In recent years, some researchers have pointed at an interesting paradoxical development: when both physical and virtual mobility increases (e.g., thanks to the internet), the sense of neighbourhoods and places we know is intensified (see e.g. Ioannides and Zabel 2008; Krysan and Bader 2009; Blacksher and Lovasi 2011), most likely as a response to the need for self-identity in an open global world. From this perspective, digital information may be helpful in the search for social spaces where self-identity (including friendship, social entertainment, etc.) can be realized (see, for example, Eagle et al. 2009; Raento et al. 2009).

As mentioned above, our paper will address the issue of how ICT – and more specifically, digital Twitter information shared by group members (where groups are defined as social entities that have access to the same type of information) – will affect group behaviour in space and time. This calls for the analysis of large digital data systems on social network behavior, taking into consideration the fact that cities turn into smart spatial data and information engines that map out on-line or real-time spatial interactions in physical and digital urban space. As a consequence, digital spatiality tends to shape the future morphology and interaction patterns in urban agglomerations. In a smart city environment, open digital information sources (e.g., intelligent location-based services) allow for a reliable identification, understanding, contextualization and timely response to events, especially when there is a common willingness of all urban actors concerned to offer intelligent solutions for vital and sustainable cities (see also Abdoullaev 2011).

Smart cities are thus in general characterized by an intensive use of digital technology, including social media. Not only the socio-economic acceptance pattern of social media, but also the spatial distribution of the use of social media in smart cities is an important research challenge. In the present study we will focus on the analysis of Twitter data in the city of Amsterdam. Twitter data are popular vehicles for transmitting short messages to a wide audience, are easy to use and to receive, and have a high penetration rate in many countries and cities.

In the current research project, we tackle the classification of different areas of a city based on their function and spatio-temporal patterns of activity In this way, Twitter data can be used to depict the social composition and diversity of tweets in a geographically referenced smart city, e.g. in terms of language, user categories, user frequency of tweets, etc.

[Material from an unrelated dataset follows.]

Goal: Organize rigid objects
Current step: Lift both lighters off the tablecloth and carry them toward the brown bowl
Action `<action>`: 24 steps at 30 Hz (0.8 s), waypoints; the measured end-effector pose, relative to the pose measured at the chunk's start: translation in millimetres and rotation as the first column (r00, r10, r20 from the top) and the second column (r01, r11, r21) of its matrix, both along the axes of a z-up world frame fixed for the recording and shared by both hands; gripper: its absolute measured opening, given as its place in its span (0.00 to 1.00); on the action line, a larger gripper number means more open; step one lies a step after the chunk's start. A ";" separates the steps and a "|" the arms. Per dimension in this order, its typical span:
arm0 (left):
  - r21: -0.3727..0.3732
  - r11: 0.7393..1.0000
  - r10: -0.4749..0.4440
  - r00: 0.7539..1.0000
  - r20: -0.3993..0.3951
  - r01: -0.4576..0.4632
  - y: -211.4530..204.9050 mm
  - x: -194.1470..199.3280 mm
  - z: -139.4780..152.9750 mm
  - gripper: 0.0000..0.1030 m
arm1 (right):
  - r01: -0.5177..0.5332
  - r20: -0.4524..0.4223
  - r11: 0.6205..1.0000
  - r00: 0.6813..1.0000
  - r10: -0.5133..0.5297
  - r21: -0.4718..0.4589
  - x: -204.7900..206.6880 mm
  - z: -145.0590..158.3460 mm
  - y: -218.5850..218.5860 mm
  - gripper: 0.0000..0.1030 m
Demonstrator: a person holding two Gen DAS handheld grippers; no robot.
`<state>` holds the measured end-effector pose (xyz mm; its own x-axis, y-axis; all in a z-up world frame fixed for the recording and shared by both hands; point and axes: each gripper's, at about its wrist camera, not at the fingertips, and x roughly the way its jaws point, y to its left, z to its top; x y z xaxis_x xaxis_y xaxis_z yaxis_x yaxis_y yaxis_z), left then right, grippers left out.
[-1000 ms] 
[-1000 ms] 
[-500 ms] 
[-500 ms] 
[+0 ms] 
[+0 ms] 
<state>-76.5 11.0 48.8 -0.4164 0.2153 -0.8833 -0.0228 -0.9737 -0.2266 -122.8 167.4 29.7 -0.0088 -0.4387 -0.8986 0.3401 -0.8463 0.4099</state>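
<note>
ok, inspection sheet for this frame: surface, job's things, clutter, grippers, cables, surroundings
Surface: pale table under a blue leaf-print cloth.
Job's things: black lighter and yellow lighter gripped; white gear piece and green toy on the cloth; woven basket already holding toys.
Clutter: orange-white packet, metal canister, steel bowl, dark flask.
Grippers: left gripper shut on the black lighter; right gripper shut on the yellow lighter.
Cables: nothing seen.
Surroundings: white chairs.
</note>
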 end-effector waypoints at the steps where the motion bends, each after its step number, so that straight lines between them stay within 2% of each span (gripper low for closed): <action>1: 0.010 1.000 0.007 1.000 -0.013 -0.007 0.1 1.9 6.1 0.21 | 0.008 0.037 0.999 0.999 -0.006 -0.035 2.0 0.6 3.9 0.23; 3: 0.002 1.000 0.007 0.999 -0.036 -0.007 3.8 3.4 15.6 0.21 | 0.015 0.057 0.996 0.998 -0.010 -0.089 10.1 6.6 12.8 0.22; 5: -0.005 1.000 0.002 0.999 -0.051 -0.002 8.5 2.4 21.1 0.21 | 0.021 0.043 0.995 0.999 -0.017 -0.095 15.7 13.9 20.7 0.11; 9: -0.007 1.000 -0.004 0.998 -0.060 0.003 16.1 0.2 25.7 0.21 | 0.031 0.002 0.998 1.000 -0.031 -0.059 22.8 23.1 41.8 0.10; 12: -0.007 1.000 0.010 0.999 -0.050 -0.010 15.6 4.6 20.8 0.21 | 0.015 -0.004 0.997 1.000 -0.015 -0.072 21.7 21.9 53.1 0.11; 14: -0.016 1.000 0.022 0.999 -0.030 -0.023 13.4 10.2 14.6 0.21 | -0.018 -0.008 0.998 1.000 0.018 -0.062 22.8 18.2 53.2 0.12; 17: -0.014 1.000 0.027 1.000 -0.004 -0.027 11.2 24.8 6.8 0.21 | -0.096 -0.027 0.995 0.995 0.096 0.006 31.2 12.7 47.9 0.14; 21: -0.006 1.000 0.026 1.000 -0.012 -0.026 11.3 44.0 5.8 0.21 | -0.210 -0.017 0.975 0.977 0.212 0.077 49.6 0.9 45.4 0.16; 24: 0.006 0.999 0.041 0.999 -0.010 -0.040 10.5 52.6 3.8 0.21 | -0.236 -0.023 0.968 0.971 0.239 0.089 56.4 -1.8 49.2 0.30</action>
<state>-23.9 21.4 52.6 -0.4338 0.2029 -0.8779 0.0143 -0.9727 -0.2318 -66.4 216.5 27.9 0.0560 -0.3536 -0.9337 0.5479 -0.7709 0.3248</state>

In the next section, we will describe the database used for our investigation.

The Digital Database for Amsterdam

Much data from information machines comes from social interaction and social network use. A social network is an organized social structure made up of individuals (actors or organizations) called ‘nodes’, which are tied (connected) by one or more specific types of bonds or interdependency, such as friendship or a common interest.Footnote 1 Social media create new communication channels to collect, generate, share, circulate and exploit information, as well to generate a different type of value-added information (personal comments and insights).

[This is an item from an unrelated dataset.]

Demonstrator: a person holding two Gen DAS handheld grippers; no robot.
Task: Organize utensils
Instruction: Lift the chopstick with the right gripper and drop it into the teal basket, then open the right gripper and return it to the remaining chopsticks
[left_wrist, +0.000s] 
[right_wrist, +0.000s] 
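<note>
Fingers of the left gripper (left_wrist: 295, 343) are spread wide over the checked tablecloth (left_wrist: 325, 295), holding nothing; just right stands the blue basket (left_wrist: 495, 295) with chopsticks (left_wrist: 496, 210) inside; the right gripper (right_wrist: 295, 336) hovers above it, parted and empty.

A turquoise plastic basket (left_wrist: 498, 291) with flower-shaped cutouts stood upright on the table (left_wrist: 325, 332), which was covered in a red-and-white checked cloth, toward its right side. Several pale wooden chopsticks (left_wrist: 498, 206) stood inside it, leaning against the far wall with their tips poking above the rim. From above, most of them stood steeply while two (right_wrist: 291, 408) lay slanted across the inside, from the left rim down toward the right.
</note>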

Social networks are relatively recent phenomena: Facebook was launched in 2004, Twitter in 2006, FourSquare in 2009. The diffusion has been so rapid and viral that the number of users of some of these websites is larger than most nations in the world. With the advent of social media, the entire logic of communication has changed. While the institutional channels still remain in place, a series of autonomous and unstructured channels has emerged. Usually, the first source of information of a specific event is formed by ‘eyewitnesses’, who share images or texts almost immediately through websites and social networks. This process can be much faster than any other form of communication. This information is a prominent source for both the public and the media. The latter implements ways to capture and organize bottom-up sources and comments to create reports, as well as to ensure a real-time information feed. For example, twitter messages for the emergency services embody three vital emergency functions: assessment (What is happening?), coordination (What is needed?), and response (What must be done?). This provides an additional source to support situational awareness for emergency organizations. The large amount of heterogeneous data pumped into the information ‘pot’ from the media, the public and government sources leads also to questions regarding its accuracy, reliability, and privacy (Beinat et al. 2011, p.63). In our study on smart cities we address in particular the potential of Twitter.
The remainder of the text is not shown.